Problem statement :: The full listing, word for word and free of images, is the expected result.
Start of Data block
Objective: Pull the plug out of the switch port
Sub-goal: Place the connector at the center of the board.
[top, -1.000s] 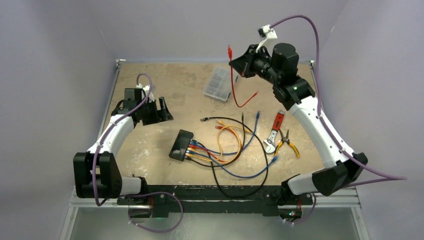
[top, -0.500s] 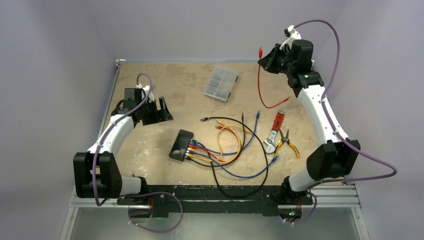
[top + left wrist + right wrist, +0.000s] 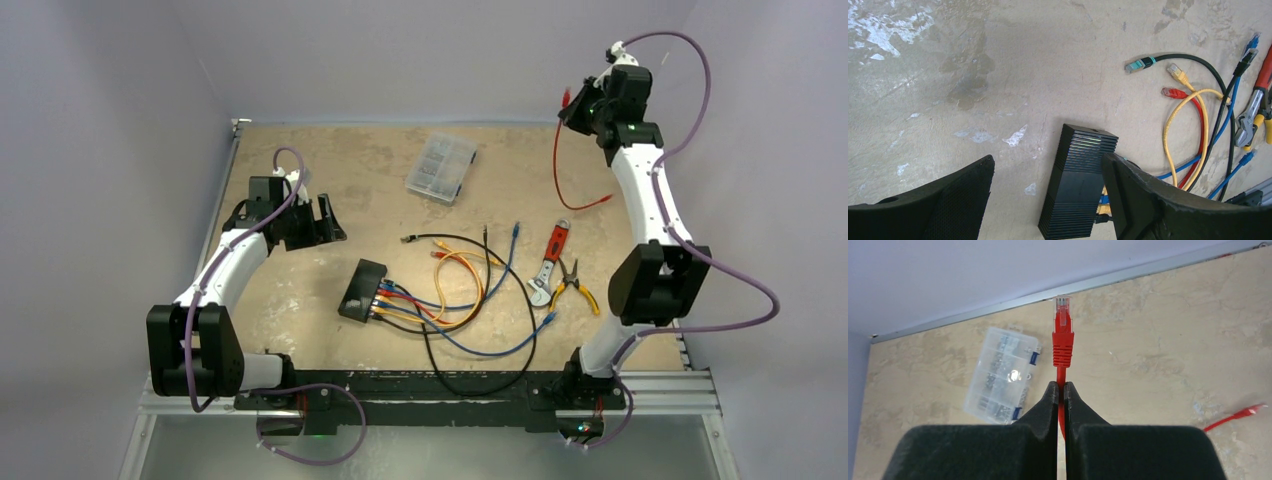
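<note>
Grey-walled cell, scuffed tan desk (image 3: 330, 160). R fingers (image 3: 1057, 397) clenched on the red cable (image 3: 1063, 347), pinching it just below the plug boot, clear plug tip pointing up & away.

Change over the last sec: R arm has swung that cable from back-centre, near the clear parts case (image 3: 441, 167), out to the far back-right corner & higher. Its loose end now trails on the desk by the right edge, well apart from the switch. So this plug is out of its port & being carried clear. Pull looks done for this lead, prob. only the drop-off left.

L fingers (image 3: 328, 222) released, spread wide, nothing in them, not moved. L wrist cam looks down on the switch (image 3: 1079, 190). Switch lies mid-desk, unshifted, w/ several other leads (image 3: 450, 300) plugged along one side, blue & yellow among them. Wrench (image 3: 549, 262) & pliers (image 3: 577, 285) lie right of that tangle.
</note>
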`<state>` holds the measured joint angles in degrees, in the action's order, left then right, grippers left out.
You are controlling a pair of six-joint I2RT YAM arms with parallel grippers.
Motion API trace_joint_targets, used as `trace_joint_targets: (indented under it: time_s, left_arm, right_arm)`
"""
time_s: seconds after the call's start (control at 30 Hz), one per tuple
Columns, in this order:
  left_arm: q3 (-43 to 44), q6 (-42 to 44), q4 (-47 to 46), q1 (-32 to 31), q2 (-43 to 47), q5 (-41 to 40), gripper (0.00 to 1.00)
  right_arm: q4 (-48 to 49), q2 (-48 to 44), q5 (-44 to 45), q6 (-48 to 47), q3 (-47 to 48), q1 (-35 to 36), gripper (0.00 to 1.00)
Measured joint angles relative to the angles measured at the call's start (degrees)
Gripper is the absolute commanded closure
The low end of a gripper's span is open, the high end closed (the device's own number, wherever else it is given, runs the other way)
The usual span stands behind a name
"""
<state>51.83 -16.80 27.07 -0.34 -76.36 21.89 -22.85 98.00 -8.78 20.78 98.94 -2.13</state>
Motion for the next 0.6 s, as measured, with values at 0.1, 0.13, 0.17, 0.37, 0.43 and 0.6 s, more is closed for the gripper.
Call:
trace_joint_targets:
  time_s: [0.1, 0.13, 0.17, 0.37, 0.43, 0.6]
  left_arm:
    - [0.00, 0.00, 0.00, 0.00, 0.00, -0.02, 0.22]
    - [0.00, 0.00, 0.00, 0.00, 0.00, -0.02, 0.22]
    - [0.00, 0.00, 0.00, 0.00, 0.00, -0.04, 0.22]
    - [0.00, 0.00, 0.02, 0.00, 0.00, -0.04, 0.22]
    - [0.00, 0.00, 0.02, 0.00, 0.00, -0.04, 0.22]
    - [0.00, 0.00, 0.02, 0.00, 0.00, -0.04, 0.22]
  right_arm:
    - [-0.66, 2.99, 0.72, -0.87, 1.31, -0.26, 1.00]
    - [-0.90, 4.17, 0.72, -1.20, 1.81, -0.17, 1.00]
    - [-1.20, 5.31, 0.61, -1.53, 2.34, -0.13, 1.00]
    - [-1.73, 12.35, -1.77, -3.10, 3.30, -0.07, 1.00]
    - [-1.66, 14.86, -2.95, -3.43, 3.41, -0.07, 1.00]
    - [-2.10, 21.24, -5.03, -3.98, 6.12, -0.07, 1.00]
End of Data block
Task result ::
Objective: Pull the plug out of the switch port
Sub-goal: Place the connector at the center of the board.
[top, -1.000s] 
[top, -0.500s] 
[top + left wrist + right wrist, +0.000s] 
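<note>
Grey-walled cell, scuffed tan desk (image 3: 330, 160). R fingers (image 3: 1057, 397) clenched on the red cable (image 3: 1063, 347), pinching it just below the plug boot, clear plug tip pointing up & away.

Change over the last sec: R arm has swung that cable from back-centre, near the clear parts case (image 3: 441, 167), out to the far back-right corner & higher. Its loose end now trails on the desk by the right edge, well apart from the switch. So this plug is out of its port & being carried clear. Pull looks done for this lead, prob. only the drop-off left.

L fingers (image 3: 328, 222) released, spread wide, nothing in them, not moved. L wrist cam looks down on the switch (image 3: 1079, 190). Switch lies mid-desk, unshifted, w/ several other leads (image 3: 450, 300) plugged along one side, blue & yellow among them. Wrench (image 3: 549, 262) & pliers (image 3: 577, 285) lie right of that tangle.
</note>
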`<state>` holds the measured joint angles in degrees, in the action's order, left then right, grippers left out.
You are controlling a pair of six-joint I2RT YAM arms with parallel grippers.
Motion API trace_joint_targets, used as `trace_joint_targets: (indented under it: time_s, left_arm, right_arm)`
"""
time_s: seconds after the call's start (control at 30 Hz), one per tuple
Columns, in this order:
  left_arm: q3 (-43 to 44), q6 (-42 to 44), q4 (-47 to 46), q1 (-32 to 31), q2 (-43 to 47), q5 (-41 to 40), gripper (0.00 to 1.00)
  right_arm: q4 (-48 to 49), q2 (-48 to 44), q5 (-44 to 45), q6 (-48 to 47), q3 (-47 to 48), q1 (-35 to 36), gripper (0.00 to 1.00)
Measured joint angles relative to the angles measured at the call's start (degrees)
Gripper is the absolute commanded closure
The low end of a gripper's span is open, the high end closed (the device's own number, wherever else it is given, runs the other way)
The usual span stands behind a name
"""
<state>51.83 -16.80 27.07 -0.34 -76.36 21.89 -22.85 98.00 -8.78 20.78 98.94 -2.13</state>
Motion for the next 0.6 s, as measured, with values at 0.1, 0.13, 0.17, 0.37, 0.43 and 0.6 s, more is closed for the gripper.
Call:
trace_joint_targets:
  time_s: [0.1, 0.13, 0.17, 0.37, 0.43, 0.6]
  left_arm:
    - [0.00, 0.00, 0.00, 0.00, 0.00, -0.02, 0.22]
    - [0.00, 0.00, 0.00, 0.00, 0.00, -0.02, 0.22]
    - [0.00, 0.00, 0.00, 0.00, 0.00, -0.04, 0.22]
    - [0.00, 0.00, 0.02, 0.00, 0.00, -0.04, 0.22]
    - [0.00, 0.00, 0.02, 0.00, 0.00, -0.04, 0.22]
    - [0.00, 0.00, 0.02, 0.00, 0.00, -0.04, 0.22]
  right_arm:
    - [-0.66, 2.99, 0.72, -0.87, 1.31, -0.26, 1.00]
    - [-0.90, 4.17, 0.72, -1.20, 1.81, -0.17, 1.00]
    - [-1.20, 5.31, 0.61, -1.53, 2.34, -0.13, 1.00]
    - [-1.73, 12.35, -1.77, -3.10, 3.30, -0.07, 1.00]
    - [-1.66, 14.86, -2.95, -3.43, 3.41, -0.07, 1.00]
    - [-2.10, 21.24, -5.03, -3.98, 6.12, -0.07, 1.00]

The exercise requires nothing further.